It's one thing to win a PGA Tour event. It's another thing to win it so well, the biggest thing you have to worry about is not losing it.
Augusta's Vaughn Taylor passed the ultimate tour test of strength on Sunday.
Taylor didn't just defend his previously lone PGA Tour title at the Reno-Tahoe Open. He didn't just shatter every tournament scoring record in the seven-year-old event. He didn't just go wire-to-wire.
It's one other thing Taylor didn't do that will resonate most for the rest of his professional career.
Taylor didn't give in to the demons that can make holding a six-shot lead seem like clearing Lake Tahoe in a single bound.
As foiled chaser Jesper Parnevik put so succinctly Saturday night, "He has to do something bad."
Taylor did something good instead. When the pressure mounted, Taylor stayed within himself and avoided the bad stuff. He made as many pars Sunday (16) as he had made in the previous two rounds combined, and he dared anyone to go low enough to catch him.
They couldn't.
Taylor felt the pinch quickly Sunday. Six holes into the round, his six-shot cushion had already been trimmed to an uncomfortable three by a field that was going low. But the 29-year-old from Hephzibah and Augusta State didn't panic or let doubt overwhelm him. On the par-5 ninth he made up for his only bogey with his only birdie. All it took was parring home.
That would seem simple, considering how Taylor was
cruising through three rounds. He had more kick-in birdies than he's ever remembered. He had more birdies in the first three rounds (24) than he'd ever had in any full tournament.
That's when everything naturally got much harder.
"I never felt like it was mine," Taylor said. "You never know what's going to happen. I'm glad it's over."
A veteran winner such as Parnevik - who started the final round in third place seven strokes back - knows how tough to is to sleep on a lead and how much tougher it is to wake up and hold it. His first victory in Sweden started with a seven-shot lead in the final round.
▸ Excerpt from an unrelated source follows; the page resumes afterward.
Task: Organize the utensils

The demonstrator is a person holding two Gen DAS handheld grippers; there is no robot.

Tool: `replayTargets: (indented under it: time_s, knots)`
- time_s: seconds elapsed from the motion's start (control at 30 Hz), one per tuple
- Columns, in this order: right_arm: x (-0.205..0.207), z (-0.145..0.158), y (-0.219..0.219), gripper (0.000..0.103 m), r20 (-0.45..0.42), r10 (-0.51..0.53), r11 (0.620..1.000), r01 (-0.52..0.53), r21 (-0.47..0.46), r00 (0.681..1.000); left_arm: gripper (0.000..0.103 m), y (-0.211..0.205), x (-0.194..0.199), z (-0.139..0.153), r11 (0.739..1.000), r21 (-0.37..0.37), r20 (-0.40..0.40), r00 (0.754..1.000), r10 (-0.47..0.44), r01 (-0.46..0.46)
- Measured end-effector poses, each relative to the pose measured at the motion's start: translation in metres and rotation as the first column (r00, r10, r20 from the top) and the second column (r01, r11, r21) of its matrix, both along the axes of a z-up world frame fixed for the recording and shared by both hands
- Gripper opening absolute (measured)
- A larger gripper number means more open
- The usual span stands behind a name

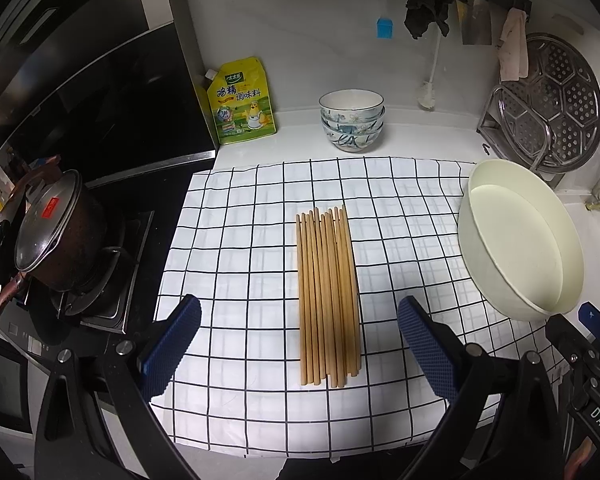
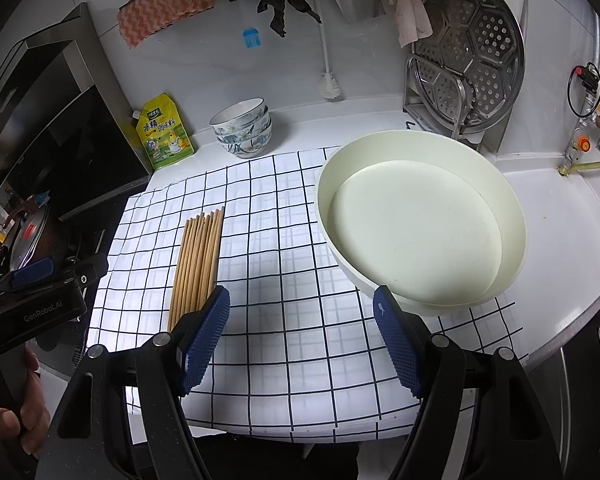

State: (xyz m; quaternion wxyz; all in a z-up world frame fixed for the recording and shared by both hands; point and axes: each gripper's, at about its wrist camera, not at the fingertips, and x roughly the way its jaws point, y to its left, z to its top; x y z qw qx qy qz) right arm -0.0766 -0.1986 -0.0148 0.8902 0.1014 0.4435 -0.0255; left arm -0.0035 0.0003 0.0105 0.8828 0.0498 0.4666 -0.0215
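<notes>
A bundle of several wooden chopsticks [image 1: 327, 296] lies side by side on the white grid-patterned cloth [image 1: 240, 240], pointing away from me. My left gripper [image 1: 300, 332] hovers open just above the near ends of the chopsticks, one blue finger on each side, holding nothing. In the right wrist view the chopsticks [image 2: 198, 260] lie at the left, partly hidden behind the left fingertip. My right gripper [image 2: 302, 328] stands open over bare cloth [image 2: 292, 280], empty. A wide cream round basin [image 2: 420, 224] rests on the cloth's right side, also seen as the basin [image 1: 520, 244] in the left wrist view.
Three stacked patterned bowls [image 1: 352, 120] and a yellow seasoning pouch [image 1: 242, 102] stand at the back by the wall. A lidded pot [image 1: 56, 236] sits on the stove at left. A metal steamer rack [image 2: 468, 56] leans at the back right. A hand [image 2: 24, 400] holds the left gripper's body.
</notes>
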Motion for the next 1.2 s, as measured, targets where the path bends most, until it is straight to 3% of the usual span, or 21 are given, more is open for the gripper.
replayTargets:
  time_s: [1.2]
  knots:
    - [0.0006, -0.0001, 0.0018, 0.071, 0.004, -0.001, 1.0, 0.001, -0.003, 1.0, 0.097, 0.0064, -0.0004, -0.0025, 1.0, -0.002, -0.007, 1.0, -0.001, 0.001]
"I couldn't sleep all night and it felt like I won the tournament and the only thing I can do is mess up really badly," Parnevik said of his experience. "That's pretty much the only two options I had."
As much as you want to block those thoughts out and do all of the same things that took you to such a commanding advantage in the first place, it's impossible not to imagine the potential of "messing up really badly."
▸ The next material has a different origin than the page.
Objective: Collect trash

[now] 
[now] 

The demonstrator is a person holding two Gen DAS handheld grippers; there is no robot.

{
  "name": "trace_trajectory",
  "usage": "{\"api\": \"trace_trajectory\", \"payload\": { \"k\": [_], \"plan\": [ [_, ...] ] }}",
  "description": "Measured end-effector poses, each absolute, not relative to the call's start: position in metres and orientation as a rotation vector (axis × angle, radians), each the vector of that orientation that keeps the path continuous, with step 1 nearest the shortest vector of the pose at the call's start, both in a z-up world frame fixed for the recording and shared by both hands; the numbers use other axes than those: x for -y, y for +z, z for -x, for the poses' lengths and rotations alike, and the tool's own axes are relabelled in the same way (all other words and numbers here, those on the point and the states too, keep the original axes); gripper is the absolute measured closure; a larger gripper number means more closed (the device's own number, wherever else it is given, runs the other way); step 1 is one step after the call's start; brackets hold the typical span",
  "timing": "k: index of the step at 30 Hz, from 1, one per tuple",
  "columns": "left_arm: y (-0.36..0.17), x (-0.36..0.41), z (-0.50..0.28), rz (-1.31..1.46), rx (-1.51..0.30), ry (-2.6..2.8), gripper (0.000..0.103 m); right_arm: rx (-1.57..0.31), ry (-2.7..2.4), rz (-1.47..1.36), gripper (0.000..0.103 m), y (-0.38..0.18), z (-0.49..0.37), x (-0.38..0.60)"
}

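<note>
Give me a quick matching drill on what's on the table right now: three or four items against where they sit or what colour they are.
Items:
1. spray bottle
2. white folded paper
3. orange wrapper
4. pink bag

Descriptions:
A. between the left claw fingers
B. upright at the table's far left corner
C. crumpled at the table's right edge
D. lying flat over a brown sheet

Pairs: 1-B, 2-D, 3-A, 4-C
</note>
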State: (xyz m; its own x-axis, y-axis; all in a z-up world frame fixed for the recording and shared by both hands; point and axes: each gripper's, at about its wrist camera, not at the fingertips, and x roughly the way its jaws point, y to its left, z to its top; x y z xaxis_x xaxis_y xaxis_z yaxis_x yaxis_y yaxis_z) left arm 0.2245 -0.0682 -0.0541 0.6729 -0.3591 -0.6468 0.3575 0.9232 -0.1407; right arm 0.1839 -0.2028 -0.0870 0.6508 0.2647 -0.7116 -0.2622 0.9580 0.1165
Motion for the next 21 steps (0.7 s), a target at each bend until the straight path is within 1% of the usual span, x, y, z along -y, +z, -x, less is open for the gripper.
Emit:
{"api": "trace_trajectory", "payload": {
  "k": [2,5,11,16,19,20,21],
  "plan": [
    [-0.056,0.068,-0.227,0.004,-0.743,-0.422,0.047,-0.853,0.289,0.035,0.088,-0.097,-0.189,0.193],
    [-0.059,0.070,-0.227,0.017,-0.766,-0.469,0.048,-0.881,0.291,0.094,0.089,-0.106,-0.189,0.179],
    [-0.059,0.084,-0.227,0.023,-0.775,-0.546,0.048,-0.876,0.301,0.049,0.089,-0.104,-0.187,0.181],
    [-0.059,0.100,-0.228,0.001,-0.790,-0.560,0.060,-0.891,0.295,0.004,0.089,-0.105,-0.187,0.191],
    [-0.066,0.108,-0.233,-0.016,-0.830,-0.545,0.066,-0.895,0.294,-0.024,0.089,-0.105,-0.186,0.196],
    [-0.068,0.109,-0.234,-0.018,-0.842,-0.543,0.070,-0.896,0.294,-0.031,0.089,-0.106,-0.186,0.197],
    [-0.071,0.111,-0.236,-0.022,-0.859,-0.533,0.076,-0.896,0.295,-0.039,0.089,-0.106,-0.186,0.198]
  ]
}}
It happens to the best. World No. 6 Sergio Garcia coughed up a six-stroke lead in this year's Wachovia Championship in Charlotte and eventually lost in a playoff. Justin Leonard, a 10-time winner including a British Open, spit up seven of his eight-shot lead and needed a nerve-wracking bogey at the last to escape with victory at the FedEx St. Jude Classic in Memphis.
Sometimes a big lead is the worst thing a golfer has to deal with. Ask Greg Norman.
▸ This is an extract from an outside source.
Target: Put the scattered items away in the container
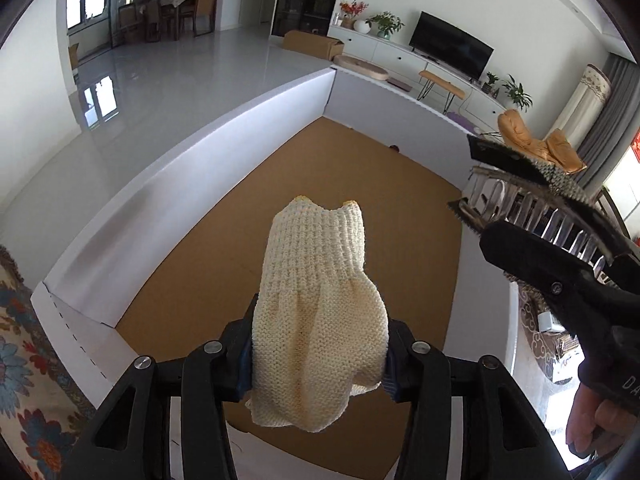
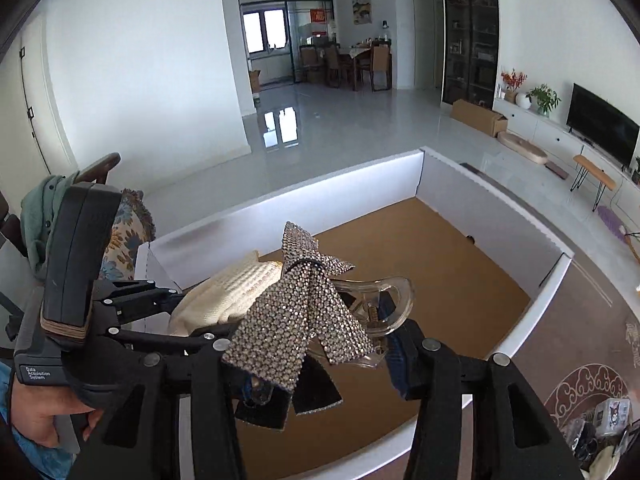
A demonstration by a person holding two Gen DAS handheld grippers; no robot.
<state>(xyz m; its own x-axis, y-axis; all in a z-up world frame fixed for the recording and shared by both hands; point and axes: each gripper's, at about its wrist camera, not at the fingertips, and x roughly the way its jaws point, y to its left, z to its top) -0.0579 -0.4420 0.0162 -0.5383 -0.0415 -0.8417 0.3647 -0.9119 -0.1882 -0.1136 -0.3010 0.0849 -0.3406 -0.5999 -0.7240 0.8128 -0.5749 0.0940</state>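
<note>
My left gripper (image 1: 319, 360) is closed on a cream knitted glove (image 1: 316, 280); both pads touch its sides, and its cuff points away over the box. The container is a large white-walled box (image 1: 200, 168) with a brown cardboard floor, right below both grippers. My right gripper (image 2: 320, 368) holds a clear claw hair clip (image 2: 384, 300) that carries a rhinestone bow (image 2: 304, 304), and the clip rests against the blue pad. In the left wrist view the hair clip (image 1: 532, 200) hangs at the right, above the box's right wall. The glove (image 2: 232, 292) shows just left of the bow.
A flower-patterned cloth (image 1: 16, 340) lies left of the box. Several small items (image 2: 600, 420) sit on a patterned surface to the box's right. A small dark spot (image 1: 394, 147) marks the box's far wall. Beyond are shiny floor tiles, a TV unit and a dining table.
</note>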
"When you get a huge lead all of a sudden, sometimes you start to play a little bit safer and all of a sudden you let some guys catch up," Parnevik said.
Taylor played safe enough that nobody could catch him. He is now a two-time winner on tour - one more than fellow Augustan Charles Howell and halfway to Larry Mize's career total. Some might quibble that winning an opposite event lacking any of the top 50-ranked players in the world is like the winning the NIT.
Let them quibble.
Winning anywhere on the PGA Tour is an accomplishment - period. Cynics ought to take a good look at the names Taylor beat - eight major winners, two other WGC winners, dozens of PGA Tour champions and proven veterans. It would have been nice to see some of the other players who believe they're too good to play in Reno show up and make it look as easy as Taylor made it look.
It's not. Taylor knows that. He's the first person to ever return to Reno to defend his title, and he made it count.
"My goal is to play in the Masters next year," he said. "This was huge."
If Taylor can stay out of his own way and play the kind of golf he's again proven himself capable of, his future is bright. The top-40 money list invitation to his hometown Masters Tournament is within reach (he's currently 45th).
"I'm trying to take it as it comes," Taylor said Saturday, before his second win was in the books. "But sometimes you can't help look ahead a little bit."